WASHINGTON (CN) – A California landowner scored a major court victory Wednesday when a federal judge ruled that the government wrongly designated 56 acres of its land as critical habitat for the Riverside fairy shrimp.
Although the endangered shrimp only occupy a one-acre stock pond on the land, a 2012 Fish and Wildlife Service rule designated all of the land in between the vernal pools where the tiny freshwater crustaceans live as “occupied” by the shrimp.
This rule led the Fish and Wildlife Service to determine that the shrimp occupied the entire 56-acre property owned by plaintiffs Otay Mesa Property, L.P., Rancho Vista Del Mar, and Otay International, LLC in San Diego County, California.
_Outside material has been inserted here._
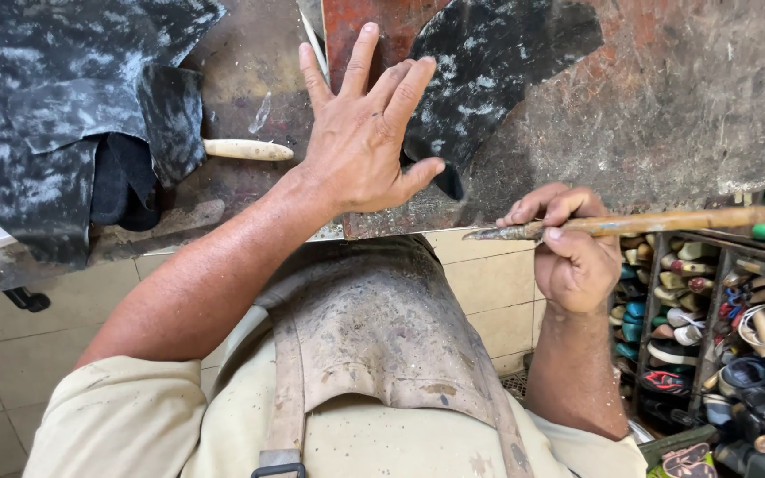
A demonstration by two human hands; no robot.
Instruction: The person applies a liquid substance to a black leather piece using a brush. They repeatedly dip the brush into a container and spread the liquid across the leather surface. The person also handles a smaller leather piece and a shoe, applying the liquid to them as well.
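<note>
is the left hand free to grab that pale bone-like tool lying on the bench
Probably yes. The left hand lies flat and open on the dark leather piece, holding nothing, and the pale tool lies uncovered just to its left with bare bench between them.

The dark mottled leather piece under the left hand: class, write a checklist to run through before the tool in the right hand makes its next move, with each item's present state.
1. Left hand lies flat on the dark mottled leather piece, fingers spread: ok.
2. The leather piece lies on the worn board: ok.
3. Right hand has a closed grip on the long wooden-handled tool: ok.
4. Tool tip is on the leather: not ok; it is at the board's near edge, off the piece.
5. Left fingers are away from the tool tip: ok.
6. Tip sharpness: cannot tell.
</note>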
U.S. District Judge Ketanji Brown Jackson, however, said the agency’s expansive interpretation of the term “occupied” violates the terms of the Endangered Species Act.
“There is nothing about the ESA’s use of ‘occupied,’ or the plain meaning of that term, or, quite frankly, common sense, that permits this result,” the 43-page ruling says, abbreviating the Endangered Species Act.
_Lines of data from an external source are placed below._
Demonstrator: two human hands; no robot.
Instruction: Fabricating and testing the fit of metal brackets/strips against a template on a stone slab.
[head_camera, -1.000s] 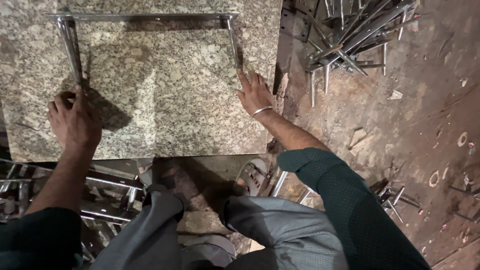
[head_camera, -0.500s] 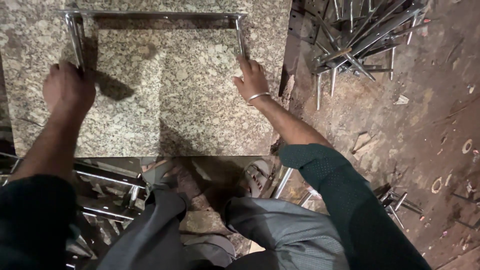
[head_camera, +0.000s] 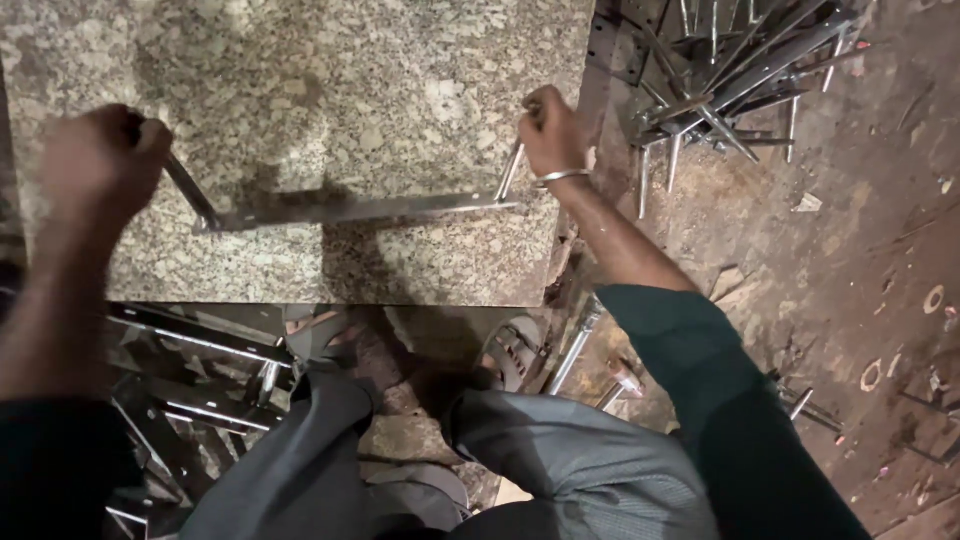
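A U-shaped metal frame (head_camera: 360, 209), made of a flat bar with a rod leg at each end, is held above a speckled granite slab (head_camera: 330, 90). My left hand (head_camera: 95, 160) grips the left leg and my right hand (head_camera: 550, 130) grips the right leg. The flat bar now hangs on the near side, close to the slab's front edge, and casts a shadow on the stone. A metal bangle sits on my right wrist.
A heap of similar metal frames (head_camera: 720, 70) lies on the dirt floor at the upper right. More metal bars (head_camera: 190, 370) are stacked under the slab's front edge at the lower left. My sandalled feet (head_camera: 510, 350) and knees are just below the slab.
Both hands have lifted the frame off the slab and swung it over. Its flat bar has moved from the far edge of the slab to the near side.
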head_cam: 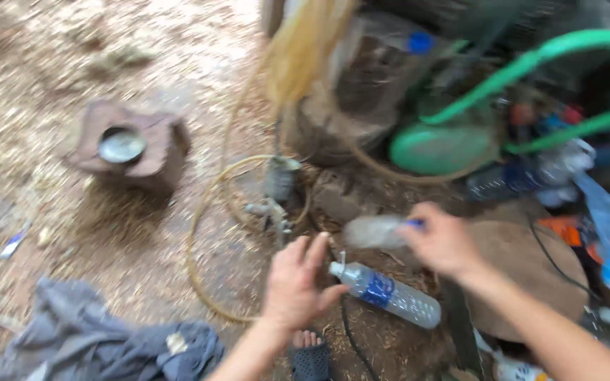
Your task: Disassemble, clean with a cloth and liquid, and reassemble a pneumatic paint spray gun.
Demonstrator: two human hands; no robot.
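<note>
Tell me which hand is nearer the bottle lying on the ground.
Left. The left hand is beside the bottle by its cap; the right hand is above it, holding another bottle.

Two hands are seen, a left hand (298,282) and a right hand (443,240). Three clear plastic bottles are counted for certain: one bottle with a blue label (386,293) lying on the ground, one blurred bottle (375,231) gripped in the right hand, and one blue-capped bottle (390,60) standing at the back; others in the clutter at the right cannot be counted. One wooden block (135,144) is seen, with one metal dish (121,144) on it. One grey cloth (107,346) and one foot in a sandal (310,353) are counted.
</note>
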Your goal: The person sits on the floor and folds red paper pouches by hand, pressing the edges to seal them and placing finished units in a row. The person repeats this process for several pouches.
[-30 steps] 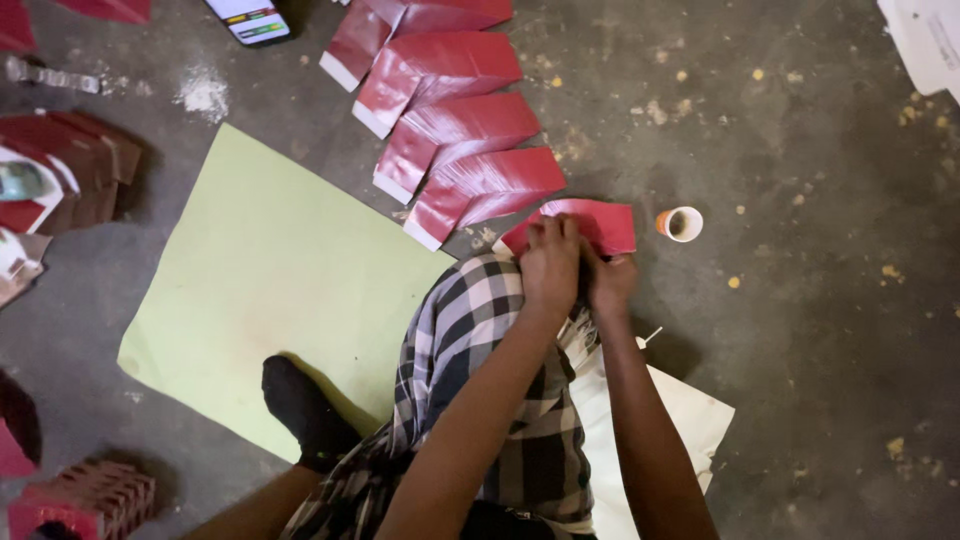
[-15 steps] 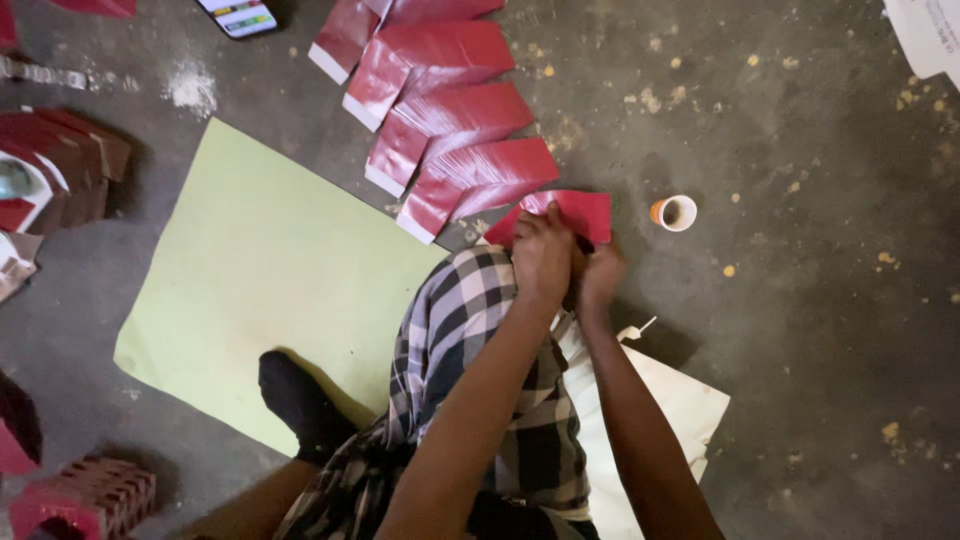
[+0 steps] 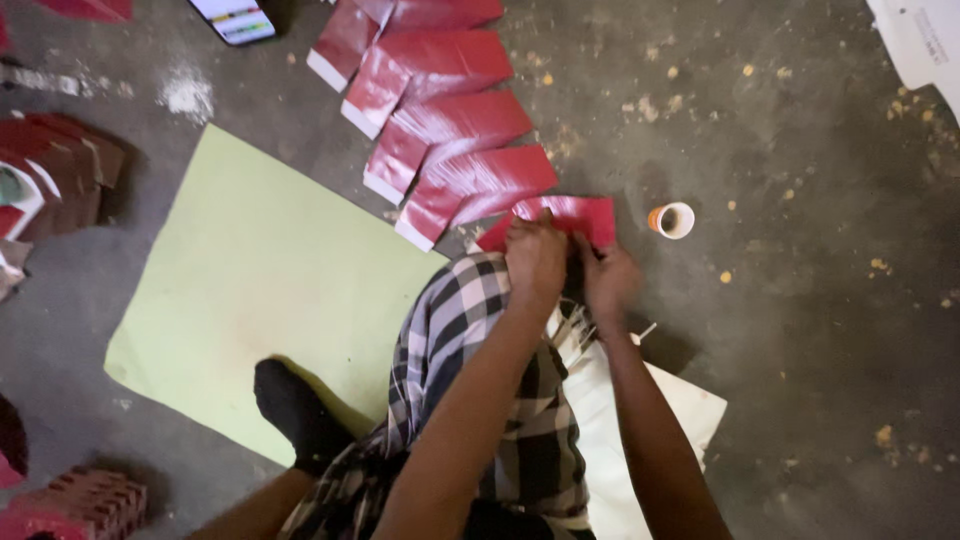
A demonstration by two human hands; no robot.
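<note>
My left hand (image 3: 535,258) and my right hand (image 3: 608,282) both grip a glossy red paper piece (image 3: 570,215) on the concrete floor, just past my knee in checked cloth (image 3: 470,330). The piece lies at the near end of a row of several overlapping folded red paper pieces (image 3: 450,120) that runs up towards the top of the view. A small orange and white cup (image 3: 672,220) stands just right of my right hand.
A large pale green sheet (image 3: 250,290) covers the floor at left, my dark sock (image 3: 295,415) on its near edge. White paper (image 3: 680,410) lies under my right arm. More red stacks (image 3: 50,180) sit far left, a phone (image 3: 232,18) at top.
Both hands stay on the red piece at the row's end, fingers shifting slightly. The view has drifted a little; nothing else has moved.
</note>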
Otay first sued the Department of the Interior and Fish and Wildlife Service back in February 2013, along with several officials from the agencies.
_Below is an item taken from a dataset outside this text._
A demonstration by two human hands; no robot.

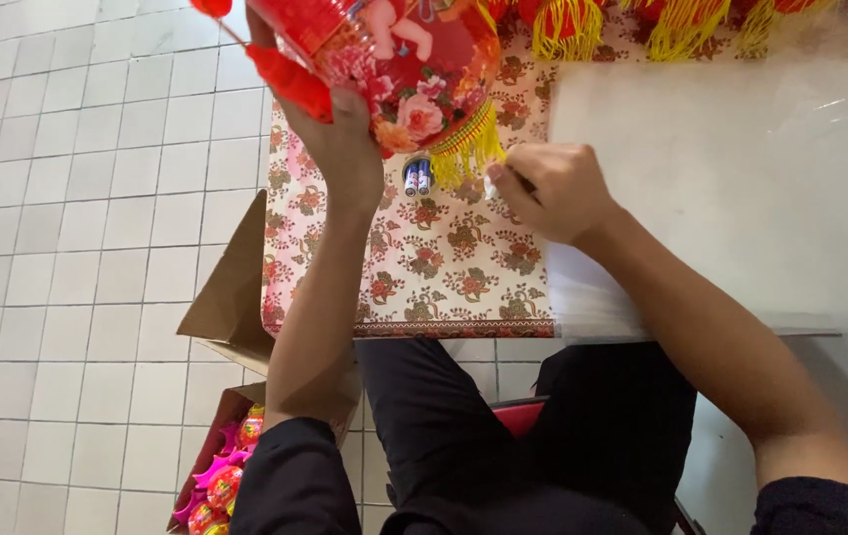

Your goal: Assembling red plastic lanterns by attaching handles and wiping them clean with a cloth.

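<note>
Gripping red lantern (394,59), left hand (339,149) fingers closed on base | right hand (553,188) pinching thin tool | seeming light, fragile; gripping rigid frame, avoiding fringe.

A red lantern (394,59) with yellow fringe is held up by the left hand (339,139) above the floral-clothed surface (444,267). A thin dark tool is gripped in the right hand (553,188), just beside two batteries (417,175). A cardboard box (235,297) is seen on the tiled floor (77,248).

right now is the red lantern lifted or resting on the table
Lifted: the left hand holds the red lantern up, its yellow fringe hanging above the floral tablecloth.
</note>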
Jackson determined that designating geographical areas where no shrimp have been found, but which are located next to areas where the shrimp live, also runs counter to D.C. Circuit precedent in Otay Mesa Property L.P. v. U.S. Department of Interior.
In that case, the appeals court found that Fish and Wildlife Service improperly designated 143 acres of land as critical habitat, when four years after listing a different species of fairy shrimp as endangered, only one sighting of four shrimp in a tire rut on the property had occurred.
Jackson’s ruling says the Department of the Interior offered little explanation about how Fish and Wildlife Service determined that the fairy shrimp occupied all 56 acres, when the shrimp had only been found in the stock pond.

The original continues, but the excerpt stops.